A few of the most important tips:
Use prepared statements
Prepared statements provide better performance because: parsing is done once, token/shard aware routing and less data is sent. Apart from performance improvements, prepared statements also increase security because they prevent CQL injection.
Use paged queries
It is best to run queries that return a small number of rows. But if a query could return many rows, then an unpaged query can lead to a huge memory bubble and ScyllaDB could eventually decide to kill the query. With a paged query, the execution collects a page’s worth of data and new pages are retrieved on demand, leading to smaller memory bubbles.
Don’t use reverse queries
When using a query with an ORDER BY clause, you need to make sure that the order is the same as in the data model. Otherwise you run into a problem called reverse queries, which can cause unbound memory usage and killed queries.
Use workload prioritization
In a typical application there are operational workloads that require low latency. Sometimes these run in parallel with analytic workloads that process high volumes of data and do not require low latency. With workload prioritization, one can prevent the analytic workloads from negatively impacting the latency-sensitive operational workload.
There are certain workloads, e.g. analytical workloads, that scan through all the data. By default Scylla will try to use cache, but since the data won’t be used again, it leads to cache pollution — good data is pushed out of the cache and replaced by useless data.
This can result in bad latency on operational workloads due to increased rate of cache misses. To prevent this problem, queries from analytical workloads can bypass the cache using the ‘bypass cache’ option.
Multiple CQL queries to the same partition can be batched into a single call. Imagine the round trip time being 0.9 ms and the service time time 0.1 ms. Without batching the total latency would be 10x(0.9+0.1)=10.0 ms. But if you would create a batch of 10 instructions, the total time would be 0.9+10*0.1=1.9 ms. That is 19% of the latency compared to no batching.
Use the ScyllaDB drivers that are available for Java/Python/Go. They provide much better performance than third-party drivers because they are shard aware – they can route requests to the right CPU core (shard). When the driver starts, it gets the topology of the cluster and therefore it knows exactly which CPU core should get a request.
If Scylla drivers are not an option, make sure that at least a token-aware driver is used so one round trip is removed.
Check if there are sufficient connections created by the client, otherwise performance could suffer. The general rule is between 1-3 connections per ScyllaDB CPU per node.
CPU cores count guidelines
By default ScyllaDB will make use of all CPU cores and is designed to perform well on powerful machines. As a result, it requires fewer machines. The recommended minimum number of CPU cores per node for operational workloads is 20.
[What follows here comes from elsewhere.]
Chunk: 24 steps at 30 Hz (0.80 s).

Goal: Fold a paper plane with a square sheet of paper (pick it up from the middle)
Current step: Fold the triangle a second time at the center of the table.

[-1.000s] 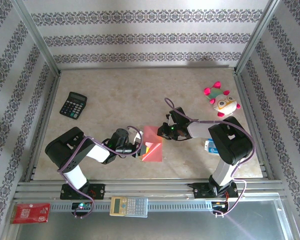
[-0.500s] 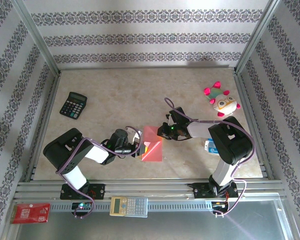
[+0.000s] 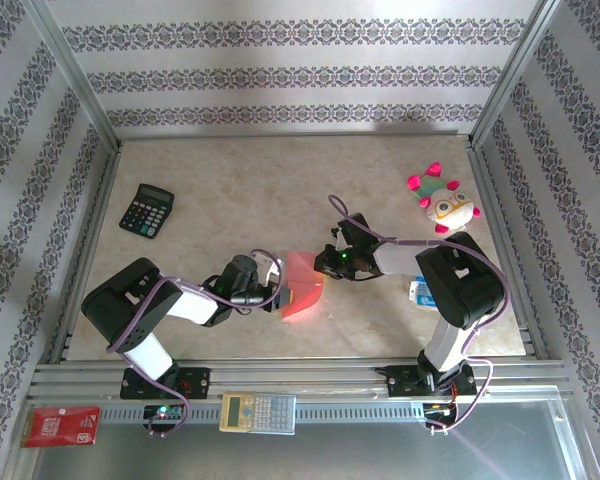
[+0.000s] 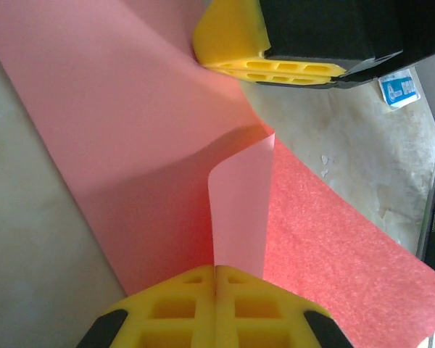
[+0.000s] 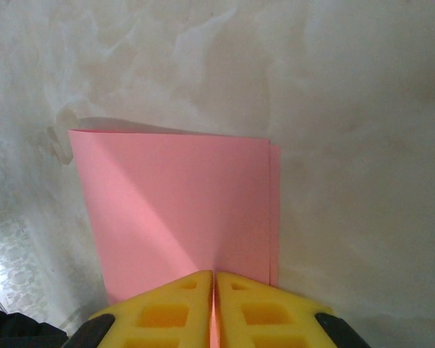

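On the marbled table (image 3: 240,180), just below centre of my overhead frame, the square sheet of paper (image 3: 302,290) lies folded and bowed upward. My left gripper (image 4: 215,270), bottom centre of its wrist view, is clamped on a curled flap. My right gripper (image 5: 214,279) pinches the doubled edge.

A: Item count per type?
B: Two calculators: black calculator (image 3: 146,210) upper left, beige calculator (image 3: 258,411) bottom centre. One sheet (image 3: 305,290), centre. One plush toy (image 3: 442,203), upper right. One red card (image 3: 61,426), lower left.
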### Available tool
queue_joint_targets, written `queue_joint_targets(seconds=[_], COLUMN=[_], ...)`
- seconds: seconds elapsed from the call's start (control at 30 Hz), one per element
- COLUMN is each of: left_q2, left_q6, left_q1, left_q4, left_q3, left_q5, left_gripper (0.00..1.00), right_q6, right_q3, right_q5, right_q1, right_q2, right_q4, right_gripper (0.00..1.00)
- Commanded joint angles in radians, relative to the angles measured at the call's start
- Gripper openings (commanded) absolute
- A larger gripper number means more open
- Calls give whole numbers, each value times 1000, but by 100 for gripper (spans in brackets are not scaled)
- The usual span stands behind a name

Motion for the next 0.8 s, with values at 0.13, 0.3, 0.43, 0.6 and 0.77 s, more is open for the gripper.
queue_joint_targets(seconds=[0.13, 0.3, 0.43, 0.6, 0.77], left_q2=[26, 2, 0, -10, -19], left_q6=[-12, -5, 0, -14, -36], left_q1=[-3, -4, -4, -5, -13], left_q4=[-22, -81, -133, -143, -125], left_q3=[23, 21, 25, 20, 18], left_q5=[11, -33, -54, -47, -29], left_gripper=[4, 3, 3, 3, 3], right_q6=[-26, -30, -38, -48, -48], right_q3=[-8, -8, -7, 7, 12], right_q5=[50, 47, 35, 13, 10], right_q1=[14, 12, 10, 10, 12], right_q2=[33, 32, 27, 13, 13], right_q4=[-63, -62, -56, -47, -52], right_gripper=[13, 14, 16, 18, 18])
The rule of thumb is that a single physical CPU can process 12.5 K queries per second with a payload of up to 1 KB. If a single node should process 400K queries per second, at least 32 physical CPUs or 64 hyper-threaded cores are required. In cloud environments hyper-threaded cores are often called virtual CPUs (vCPUs) or just cores. So it is important to determine if a virtual CPU is the same as a physical CPU or if it is a hyper-threaded CPU.
ScyllaDB relies on temporarily spinning the CPU instead of blocking and waiting for data to arrive. This is done to lower latency due to reduced context switching.
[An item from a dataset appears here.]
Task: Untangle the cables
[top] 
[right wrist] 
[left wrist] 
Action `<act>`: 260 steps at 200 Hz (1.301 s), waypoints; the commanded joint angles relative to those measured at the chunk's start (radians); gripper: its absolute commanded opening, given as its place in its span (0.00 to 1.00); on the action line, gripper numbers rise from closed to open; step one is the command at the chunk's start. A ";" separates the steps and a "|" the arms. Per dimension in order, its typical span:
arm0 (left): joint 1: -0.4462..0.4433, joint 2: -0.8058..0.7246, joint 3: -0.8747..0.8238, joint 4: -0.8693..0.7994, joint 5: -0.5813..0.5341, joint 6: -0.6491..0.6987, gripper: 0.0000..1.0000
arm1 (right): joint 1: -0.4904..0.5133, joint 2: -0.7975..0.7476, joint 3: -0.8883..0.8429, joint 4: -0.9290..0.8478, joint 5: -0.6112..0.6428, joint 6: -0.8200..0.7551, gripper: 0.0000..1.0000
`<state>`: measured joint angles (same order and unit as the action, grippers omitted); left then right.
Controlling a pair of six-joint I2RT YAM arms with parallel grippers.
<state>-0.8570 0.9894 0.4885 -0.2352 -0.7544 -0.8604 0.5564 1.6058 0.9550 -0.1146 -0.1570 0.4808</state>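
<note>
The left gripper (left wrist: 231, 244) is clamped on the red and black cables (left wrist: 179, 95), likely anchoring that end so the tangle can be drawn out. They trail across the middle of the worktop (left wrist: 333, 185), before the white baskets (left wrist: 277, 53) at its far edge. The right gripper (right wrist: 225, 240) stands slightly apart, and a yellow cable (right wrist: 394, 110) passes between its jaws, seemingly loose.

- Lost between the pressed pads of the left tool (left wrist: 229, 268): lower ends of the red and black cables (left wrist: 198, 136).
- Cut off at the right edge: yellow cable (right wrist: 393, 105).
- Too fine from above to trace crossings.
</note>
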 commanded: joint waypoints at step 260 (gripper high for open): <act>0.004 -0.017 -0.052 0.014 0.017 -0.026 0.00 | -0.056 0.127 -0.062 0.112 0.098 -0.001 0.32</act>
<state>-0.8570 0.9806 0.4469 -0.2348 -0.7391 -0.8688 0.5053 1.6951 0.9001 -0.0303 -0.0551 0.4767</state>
The drawback is that the CPUs are 100% utilized and you might falsely conclude that ScyllaDB can’t keep up with the load.
During the startup, ScyllaDB will claim nearly all memory for itself. This is done for caching purposes to reduce the number of I/O operations. The more memory, the better the performance.
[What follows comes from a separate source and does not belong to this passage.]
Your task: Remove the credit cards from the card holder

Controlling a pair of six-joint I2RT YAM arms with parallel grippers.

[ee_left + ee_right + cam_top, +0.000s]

ScyllaDB recommends at least 2 GB of memory per core and a minimum of 16 GB of memory for a system (pick the highest value). For example, if you have a 64-core system, you should have at least 2×64=128 GB of memory.
The max recommended ratio of storage/memory for good performance is 30:1. So for a system with 128 GB of memory, the recommended upper bound on the storage capacity is 3.8 TB per node of data. To store 6 TB of data per node, the minimum recommended amount of memory is 200 GB.
ScyllaDB can utilize the full potential of modern NVMe SSDs. The faster the drive, the better the ScyllaDB performance. If there is more than one SSD, it is recommended to use them as RAID 0 forbest performance. This is configured during the scylla_setup and ScyllaDB will create the RAID device automatically. If there is limited SSD capacity, the commit log should be placed on the SSD.
The recommended file system is XFS because of its support for asynchronous appending writes and because it is the primary file system with which ScyllaDB is tested.
Because SSDs wear out over time, it is recommended to rerun the iotune tool every few months. This will help ScyllaDB’s IO scheduler make the best performing choices.
For operational workloads the minimum recommended network bandwidth is 10 Gbps. The scylla_setup script takes care of optimizing the kernel parameters, IRQ
ScyllaDB is designed to utilize all hardware resources. Bare metal instances are preferred for best performance.
Use ScyllaDB provided AMI on AWS EC2, if possible. They have already been correctly configured.
AWS EC2 i3, i3en and cd5 bare metal instances are highly recommended because they are optimized for high I/O.
If bare metal isn’t possible, use Nitro-based instances and run with ‘host’ as tenancy policy. This will prevent the instance being shared with other VMs.
If the recommendation above isn’t possible, we recommend instance storage over EBS. If instance store is not an option, use an io2 IOPS provisioned SSD for best performance. If there is limited support for instance storage, place the commit log there. There is a new instance type available called r5b that has high EBS performance.
For Azure we recommend the Lsv2 series. They feature high throughput and low latency and have local NVMe storage.
When running in the Docker platform, please use CPU pinning and host networking for the best performance.
As with Docker, CPU pinning should be used on Kubernetes environments as well. In this case the pod should be pinned to a CPU so that no sharing takes place.
When records are updated or deleted, the old data eventually needs to be deleted. This is done using compaction. The compaction settings can make a huge difference. Check the following matrix to understand how to configure compaction for your use case:
Incremental Compaction Strategy (ICS) is a feature exclusively available in ScyllaDB Enterprise. It combines the low space amplification of LCS with the low write amplification of STCS. ICS is the default strategy for ScyllaDB Enterprise.
If you have time series data, the TWCS should be used.
|Read mostly, with few updates||–||+||–||+|
|Read-mostly with many updates||+||–||+||–|
The consistency level determines how many nodes the coordinator should wait for in order for the read or write to be considered a success. The consistency level is determined by the application based on requirements for consistency, availability and performance. The higher the consistency, the lower the availability and the performance.
For single data center setups a frequently used consistency level for both reads and writes is QUORUM. It gives a nice balance between consistency and availability/ performance. For multi-datacenter setups it is best to use LOCAL_QUORUM.
The recommended replication factor is set to 3, and in most cases this is a sensible default because it provides a good balance between performance and availability. Keep in mind that a write will always be sent to all replicas, no matter the consistency level.
Using asynchronous requests can help to increase the throughput of the system. If the latency would be 1 ms, then 1 thread at most could do 1000 QPS. But if an
operation takes a service time of 100 us, with pipelining the throughput could increase to 10.000 QPS.
To prevent overload due to asynchronous requests, the drivers limit the number of pending requests to prevent overloading the server.
ScyllaDB has excellent performance out of the box. Following the best practices described in this paper will prevent mistakes that might diminish the performance of your ScyllaDB deployment.